O travamento no Senado da indicação de Marcos Degaut para a embaixada do Brasil nos Emirados Árabes levou o site Defesanet a publicar um virulento artigo contra o chanceler Carlos França. O artigo acusa França de agir nos bastidores para que o nome de Degaut fosse excluído do esforço concentrado de sabatinas e aprovações de autoridades convocado por Rodrigo Pacheco dias atrás.

“O Itamaraty sabota as diretrizes do presidente Jair Bolsonaro”, diz o site, que tem ampla repercussão entre os meios militares; que há poucas semanas publicou um artigo do general Sergio Etchegoyen contra Luis Roberto Barroso; e que abriu uma seção chamada “contragolpe” (termo mais alusivo a 1964 do que as ordens do dia de 31 de março) para reunir informes sobre os ataques de Jair Bolsonaro ao Supremo Tribunal Federal e notas hidrófobas dos clubes militares.

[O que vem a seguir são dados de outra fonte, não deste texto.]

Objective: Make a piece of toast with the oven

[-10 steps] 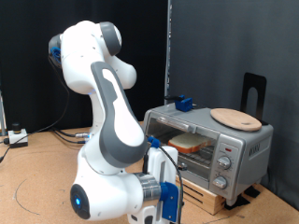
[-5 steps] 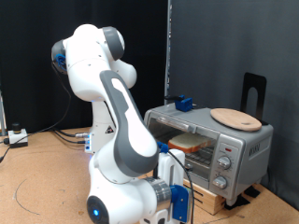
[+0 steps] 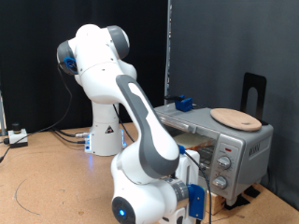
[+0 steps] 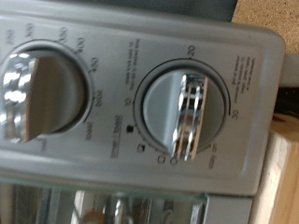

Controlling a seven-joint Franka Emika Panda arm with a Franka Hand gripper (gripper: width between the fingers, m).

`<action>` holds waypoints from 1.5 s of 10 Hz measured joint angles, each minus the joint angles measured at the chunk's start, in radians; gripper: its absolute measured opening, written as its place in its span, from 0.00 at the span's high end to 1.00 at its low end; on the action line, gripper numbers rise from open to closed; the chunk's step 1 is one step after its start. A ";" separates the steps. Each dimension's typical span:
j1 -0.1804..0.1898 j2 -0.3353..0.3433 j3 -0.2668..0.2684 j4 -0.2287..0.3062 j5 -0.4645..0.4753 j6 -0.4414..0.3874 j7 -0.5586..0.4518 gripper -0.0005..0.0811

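Arm low in the near foreground of the exterior view, wrist turned toward the oven (image 3: 224, 142) at right; gripper (image 3: 192, 207) mostly cut off at the bottom edge, fingers not shown in either view, so cannot tell whether clenched or released

Wrist view sits close on the oven's control panel: two round knobs, one ridged chrome knob (image 4: 183, 116) central, a second knob (image 4: 35, 82) partly out of frame. Printed dial marks around both, too blurred to read

Toast (image 3: 192, 140) only just visible inside the oven behind the arm, apparently lying on the rack; door state not clear from here

Round board (image 3: 235, 119) rests on the oven's top; small blue object (image 3: 183, 103) at the far top edge

Handling, as a judgement: knob is stiff, smooth metal, likely slippery; best pinched across its raised centre ridge. Toast is light and crumbly, best taken by the crust edges
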 joint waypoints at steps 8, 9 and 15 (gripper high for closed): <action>0.032 0.001 0.037 -0.037 0.036 0.081 -0.005 0.16; 0.032 0.001 0.037 -0.039 0.036 0.081 -0.005 0.32; 0.030 0.006 0.036 -0.050 0.036 0.089 -0.005 0.89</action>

Seria Carlos França um democrata?

Marcos Degaut na embaixada dos Emirados Árabes em Brasília (imagem: Reprodução/Twitter).

Um general-embaixador

Além de Marcos Degaut, só duas outras pessoas de fora da carreira diplomática foram indicadas por Bolsonaro para chefiar embaixadas brasileiras. Ao contrário, até agora, de Degaut, os dois nomes passaram facilmente no Senado.

O primeiro é o do ex-ministro do TCU Raimundo Carreiro. Sua indicação, porém, é um caso à parte, porque foi fruto de um arranjo político feito justamente para tirá-lo do TCU e liberar uma vaga no tribunal de contas a ser preenchida por alguém mais coadunado com o governo Bolsonaro. Por esta vaga engalfinharam-se os senadores Antonio Anastasia, Fernando Bezerra e Katia Abreu, com Anastasia levando a melhor e marcando, há poucos dias, um dos gols da Alemanha no 7 a 1 com que o TCU aprovou a privatização da Eletrobrás.

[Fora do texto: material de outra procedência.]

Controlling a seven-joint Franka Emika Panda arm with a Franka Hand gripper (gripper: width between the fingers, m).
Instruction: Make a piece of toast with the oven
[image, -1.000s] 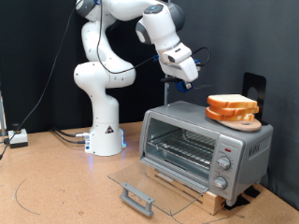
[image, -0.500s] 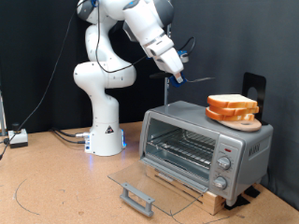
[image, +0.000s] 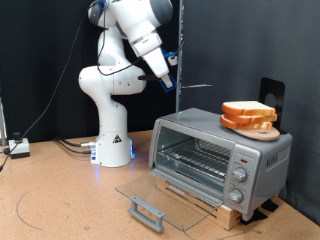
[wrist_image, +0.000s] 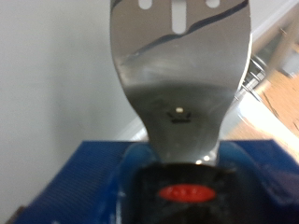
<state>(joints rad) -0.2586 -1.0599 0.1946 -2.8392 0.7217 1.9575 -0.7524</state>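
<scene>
Toast (image: 248, 112): pale squarish slices, tan crust, lying flat on a round wooden plate (image: 262, 127) atop the oven, unmoved.
Oven (image: 220, 157): boxy silver metal, glass door (image: 165, 196) dropped flat, wire rack bare.
Gripper (image: 165, 80): swung from above the toast towards 10 o'clock, well apart from it, clamped on a blue-handled metal spatula (wrist_image: 177, 75).
Spatula blade (image: 200, 86): points horizontally towards 3 o'clock.

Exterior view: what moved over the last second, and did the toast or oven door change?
The gripper, shut on a spatula, swung from above the toast toward the exterior view's left and rose a little. It now hangs clear of the oven. The spatula blade fills the wrist view. The toast stayed on its wooden plate atop the oven, and the oven door stayed open and flat.
</scene>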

O outro embaixador que não é diplomata é o general Gerson Menandro Garcia de Freitas, que desde 2020 é o chefe da embaixada do Brasil em Israel, justamente o outro país com que o governo Bolsonaro tem um escândalo de spyware, o Pegasus.

Há poucas semanas, o Comando do Exército Brasileiro assinou um “acordo de cooperação técnica” com uma empresa israelense de “cibersegurança” fundada por um ex-gerente de vendas do também israelense NSO Group, que é o desenvolvedor do famigerado Pegasus, o programa espião que Carlos Bolsonaro tentou comprar para a Polícia Federal.

O acordo com a CySource foi costurado pelo general Heber Portella, que é o militar indicado pelo ex-ministro da Defesa Braga Netto para integrar a Comissão de Transparência das Eleições (CTE) do TSE. Bolsonaro e os militares vêm usando a CTE para tentar arruinar a credibilidade das urnas eletrônicas.

Na foto da assinatura do acordo, o general-embaixador Gerson Menandro está de terno claro, bem em frente à bandeira da Pátria Amada, Brasil.